** Opening Dataset content block **
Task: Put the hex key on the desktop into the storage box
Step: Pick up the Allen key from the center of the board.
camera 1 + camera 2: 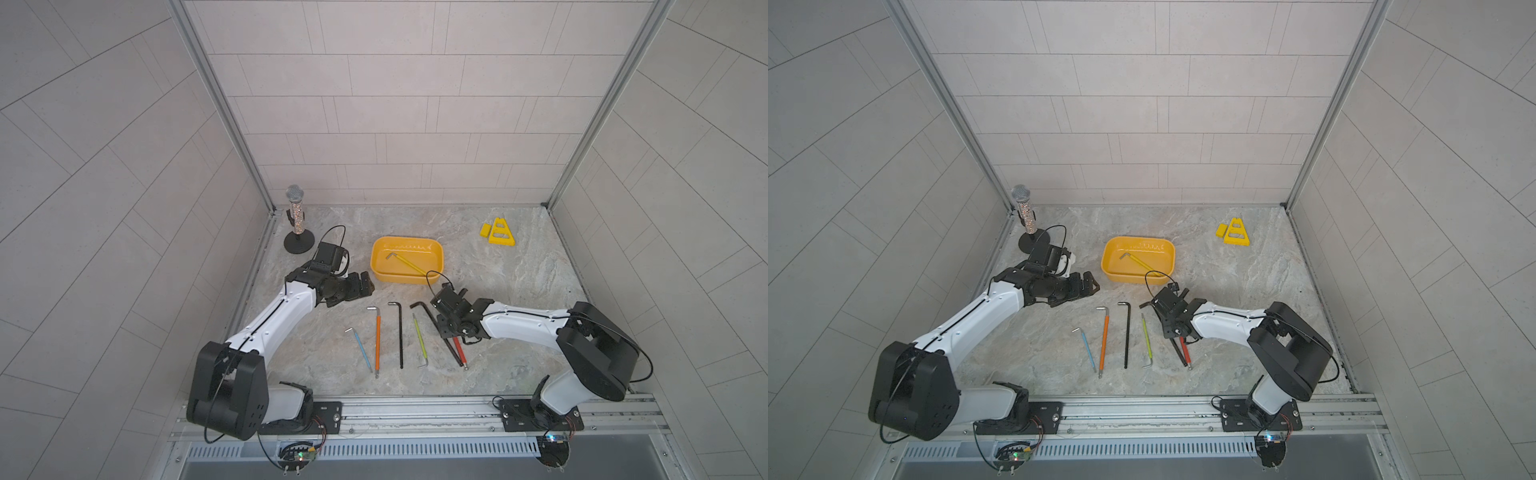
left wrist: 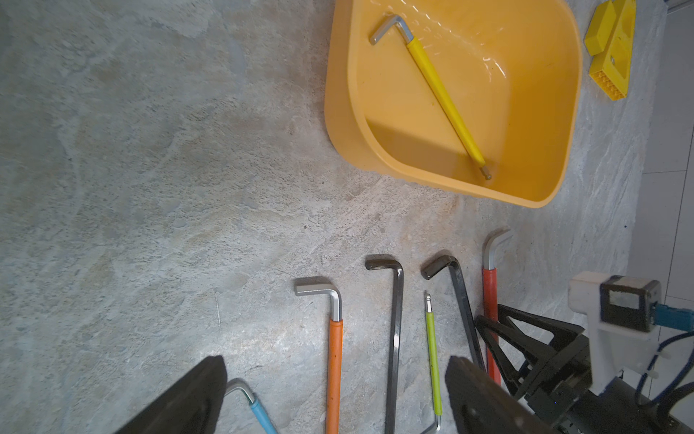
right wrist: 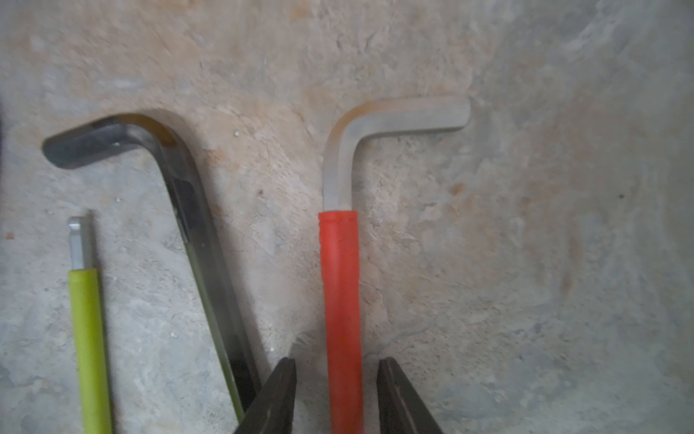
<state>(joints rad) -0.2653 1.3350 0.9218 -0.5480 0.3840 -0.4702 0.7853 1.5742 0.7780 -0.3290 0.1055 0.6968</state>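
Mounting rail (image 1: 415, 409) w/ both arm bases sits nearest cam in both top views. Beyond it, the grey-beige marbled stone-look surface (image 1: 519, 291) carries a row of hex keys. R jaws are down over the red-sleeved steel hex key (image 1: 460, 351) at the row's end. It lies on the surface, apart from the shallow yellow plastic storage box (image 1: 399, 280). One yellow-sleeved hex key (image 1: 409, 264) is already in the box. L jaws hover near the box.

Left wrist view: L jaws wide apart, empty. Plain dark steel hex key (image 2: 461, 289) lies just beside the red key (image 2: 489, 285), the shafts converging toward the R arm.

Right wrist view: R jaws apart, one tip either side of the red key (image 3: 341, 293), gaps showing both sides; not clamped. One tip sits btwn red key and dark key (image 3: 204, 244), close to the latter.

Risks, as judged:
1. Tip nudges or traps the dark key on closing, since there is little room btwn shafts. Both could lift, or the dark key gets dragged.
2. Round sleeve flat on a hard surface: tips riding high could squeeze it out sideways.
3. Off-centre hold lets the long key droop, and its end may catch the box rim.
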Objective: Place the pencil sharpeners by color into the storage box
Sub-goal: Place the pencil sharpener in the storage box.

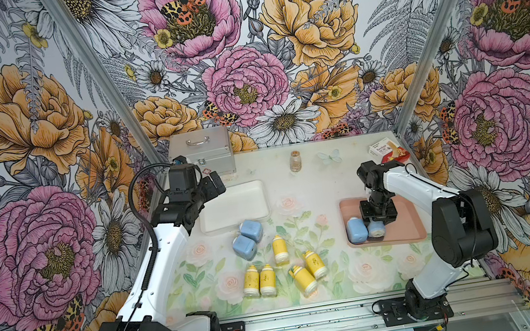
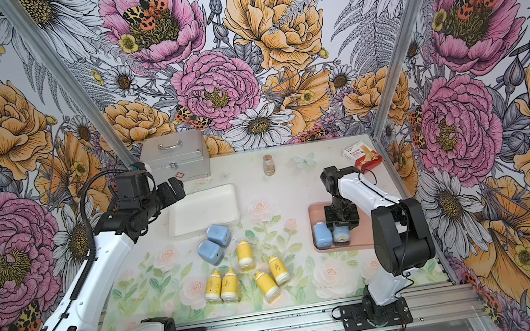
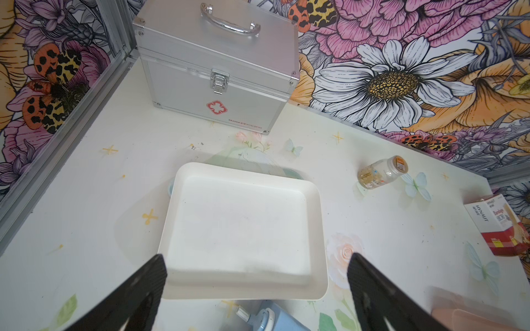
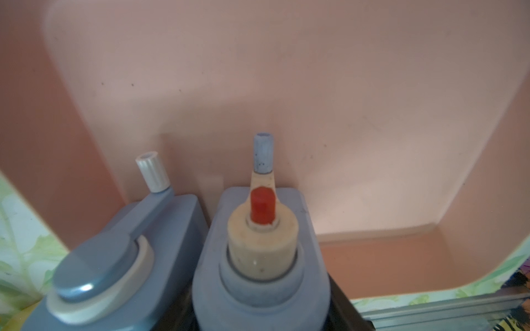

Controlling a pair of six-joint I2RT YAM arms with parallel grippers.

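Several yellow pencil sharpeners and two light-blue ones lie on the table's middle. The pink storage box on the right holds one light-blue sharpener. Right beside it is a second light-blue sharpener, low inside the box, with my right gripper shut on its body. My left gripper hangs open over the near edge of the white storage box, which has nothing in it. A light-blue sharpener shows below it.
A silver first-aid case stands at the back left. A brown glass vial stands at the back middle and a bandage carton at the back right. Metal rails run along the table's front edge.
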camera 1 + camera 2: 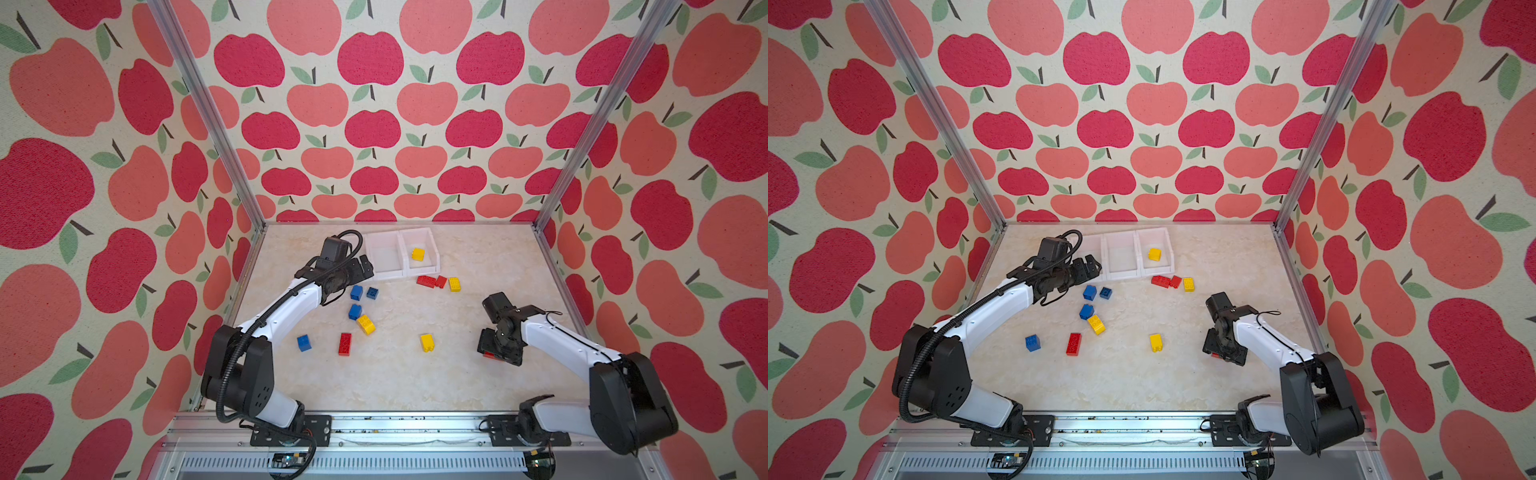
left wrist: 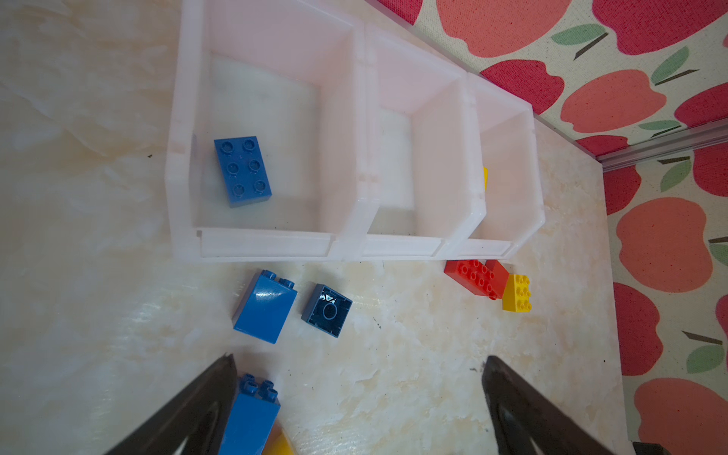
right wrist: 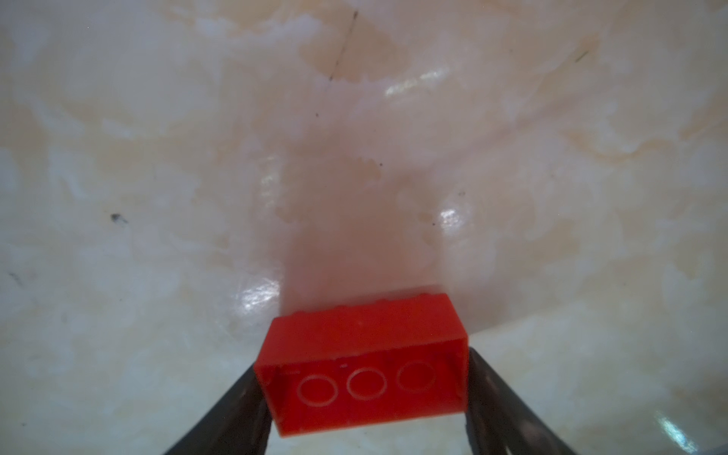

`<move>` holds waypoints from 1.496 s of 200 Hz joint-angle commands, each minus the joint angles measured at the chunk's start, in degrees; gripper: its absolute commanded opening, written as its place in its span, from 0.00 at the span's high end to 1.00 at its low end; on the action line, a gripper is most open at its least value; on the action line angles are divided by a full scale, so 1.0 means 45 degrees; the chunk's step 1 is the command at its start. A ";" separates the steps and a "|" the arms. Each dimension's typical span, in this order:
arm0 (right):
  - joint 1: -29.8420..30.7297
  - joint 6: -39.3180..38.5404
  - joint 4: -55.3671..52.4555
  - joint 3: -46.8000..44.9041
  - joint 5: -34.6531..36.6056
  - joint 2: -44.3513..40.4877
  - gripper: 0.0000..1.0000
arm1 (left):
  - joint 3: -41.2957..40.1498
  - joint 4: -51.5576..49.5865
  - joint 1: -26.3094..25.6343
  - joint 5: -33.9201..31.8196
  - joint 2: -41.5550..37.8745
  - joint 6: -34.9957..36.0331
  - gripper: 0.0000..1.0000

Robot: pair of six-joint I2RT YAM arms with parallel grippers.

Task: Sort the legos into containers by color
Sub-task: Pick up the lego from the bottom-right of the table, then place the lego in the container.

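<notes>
Between the fingers of the right gripper (image 3: 361,360) sits a red brick (image 3: 366,331), low over the table (image 3: 354,157), jaws pressed on both short ends. The left gripper (image 2: 360,394) gapes wide and empty, with a blue brick (image 2: 252,413) beside one finger and the containers (image 2: 268,244) beyond.

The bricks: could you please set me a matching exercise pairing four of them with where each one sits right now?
Things:
1. long blue brick
2. rearmost yellow brick
3. red brick in the right wrist view
4. dark blue brick, hollow side up

Places:
A. between the right gripper's fingers
B. on the table, outside the bins
C. in the end bin nearest the left arm
D. in the end bin farthest from that arm

Pairs: 1-C, 2-D, 3-A, 4-B
</notes>
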 commanded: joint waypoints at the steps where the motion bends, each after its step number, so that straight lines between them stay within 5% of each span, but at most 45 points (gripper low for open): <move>1: -0.0088 -0.0009 -0.0040 -0.0149 0.0263 -0.0026 0.33 | -0.0259 0.0022 -0.0014 0.0119 -0.0324 -0.0146 0.01; 73: 0.0156 -0.0103 -0.0121 0.0266 -0.0090 -0.0340 0.37 | -0.0759 -0.0081 0.0051 0.0089 -0.1232 -0.0237 0.01; 137: 0.2110 -0.0516 -0.0297 0.3209 0.0546 0.0426 0.37 | -0.1705 -0.0150 0.0604 0.0197 -0.2357 -0.0348 0.01; 229: 0.4243 -0.2617 0.0868 0.9104 0.0593 0.4897 0.38 | -0.2988 -0.0528 0.1693 0.0588 -0.3498 -0.0304 0.01; 299: 0.4653 -0.3831 0.1171 1.3847 0.0161 0.8586 0.38 | -0.3439 -0.0710 0.1975 0.0547 -0.3881 -0.0333 0.01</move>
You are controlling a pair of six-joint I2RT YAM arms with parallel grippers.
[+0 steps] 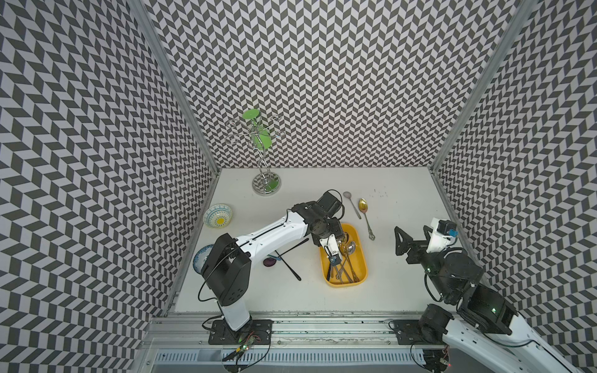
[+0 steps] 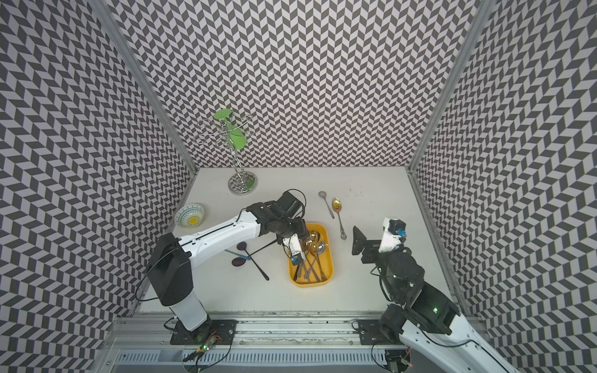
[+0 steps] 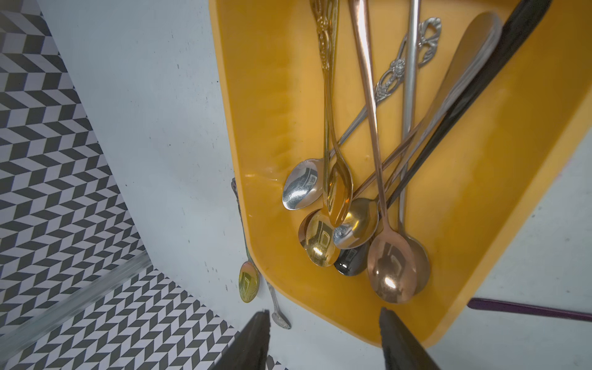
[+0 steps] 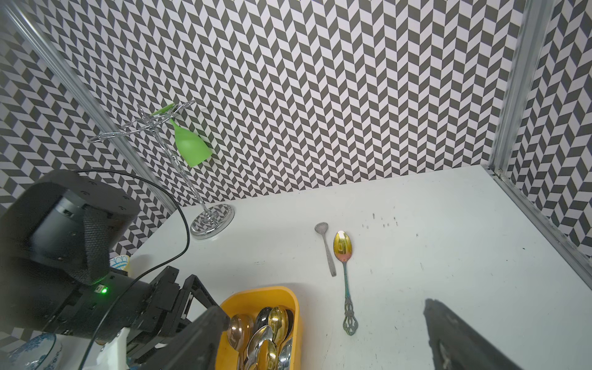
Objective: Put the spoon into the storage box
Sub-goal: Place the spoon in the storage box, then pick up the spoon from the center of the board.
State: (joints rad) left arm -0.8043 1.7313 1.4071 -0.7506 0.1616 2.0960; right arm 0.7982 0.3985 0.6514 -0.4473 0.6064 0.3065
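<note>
The yellow storage box (image 1: 362,262) (image 2: 329,263) (image 3: 272,112) (image 4: 256,296) lies mid-table and holds several spoons, a rose-gold spoon (image 3: 390,275) topmost. My left gripper (image 1: 341,240) (image 2: 307,240) (image 3: 323,315) hangs open over the box's far end, nothing between its fingers. Past the box, a gold spoon (image 1: 363,205) (image 2: 337,204) (image 4: 342,245) and a small silver spoon (image 1: 352,203) (image 4: 326,250) lie on the table. My right gripper (image 1: 403,245) (image 2: 358,242) (image 4: 325,310) stands wide open and empty, right of the box.
Left of the box lie two crossed black spoons (image 1: 292,248) and purple spoons (image 1: 269,260). A patterned bowl (image 1: 218,215) and a blue plate (image 1: 202,256) sit at the left edge. A chrome rack (image 1: 266,184) with a green glass (image 1: 258,135) stands at the back left.
</note>
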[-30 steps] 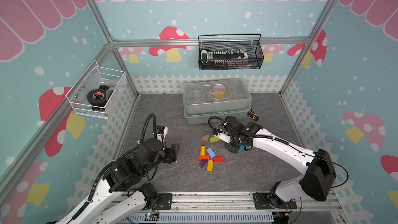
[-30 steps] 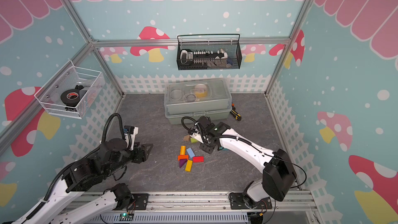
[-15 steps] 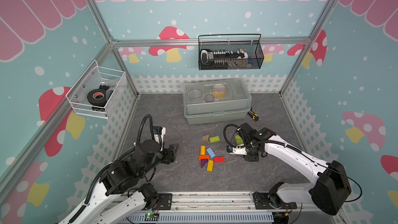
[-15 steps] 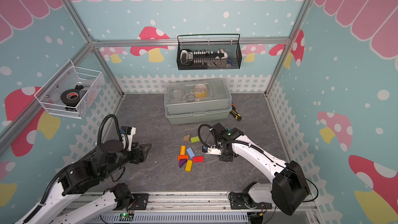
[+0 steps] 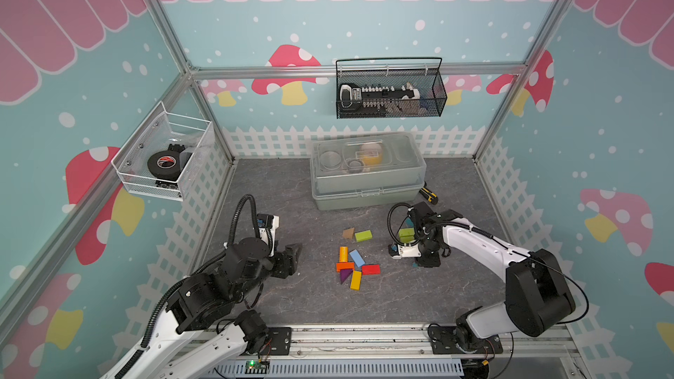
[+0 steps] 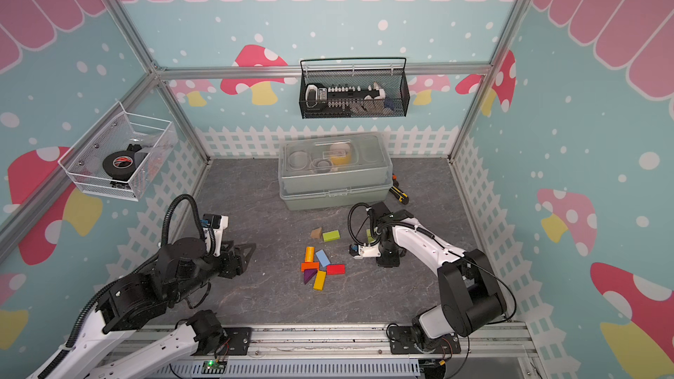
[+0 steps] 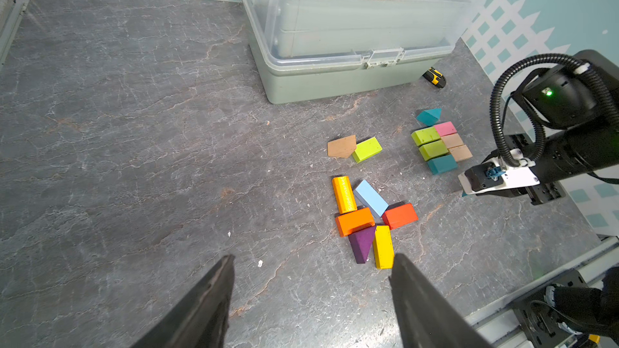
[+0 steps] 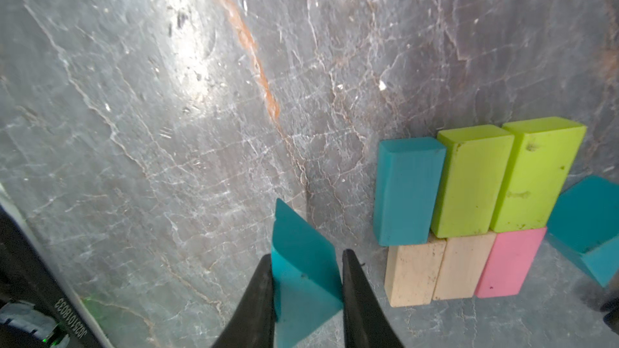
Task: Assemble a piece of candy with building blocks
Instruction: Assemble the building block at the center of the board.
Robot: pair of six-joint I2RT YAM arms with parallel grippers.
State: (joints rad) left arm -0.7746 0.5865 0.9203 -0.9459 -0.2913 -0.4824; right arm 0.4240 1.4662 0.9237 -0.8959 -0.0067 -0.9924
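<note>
Since a second ago the right gripper (image 8: pixel 307 256) has swung off the loose blocks (image 7: pixel 355 220). Its fingers are clamped tight on a teal prism (image 8: pixel 301 229), and the block cluster (image 8: pixel 472 182) lies just beside and ahead of the fingertips. The left gripper (image 7: pixel 313 256) has barely shifted, fingers spread wide and empty, with the loose blocks just ahead of them.

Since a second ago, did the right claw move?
Yes. The right claw, shut on a teal triangle block, moved away from the plastic box, toward the front rail.
</note>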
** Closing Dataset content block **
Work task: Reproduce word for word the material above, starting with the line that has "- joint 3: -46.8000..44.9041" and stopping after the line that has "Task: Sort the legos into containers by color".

Finished task:
  - joint 3: -46.8000..44.9041
  - joint 5: -34.6531..36.6056
  - joint 2: -44.3513..40.4877
  - gripper: 0.0000..1.0000
arm1 (left):
  - joint 3: -41.2957..40.1498
  - joint 4: -51.5576..49.5865
  - joint 1: -26.3094..25.6343
  - joint 5: -33.9201..31.8196
  - joint 2: -41.5550..37.8745
  - joint 6: -34.9957..36.0331
  - gripper: 0.0000..1.0000

Robot: pair of six-joint I2RT YAM arms with parallel grippers.

Task: Sort the legos into containers by color

The work on this exercise has been completed.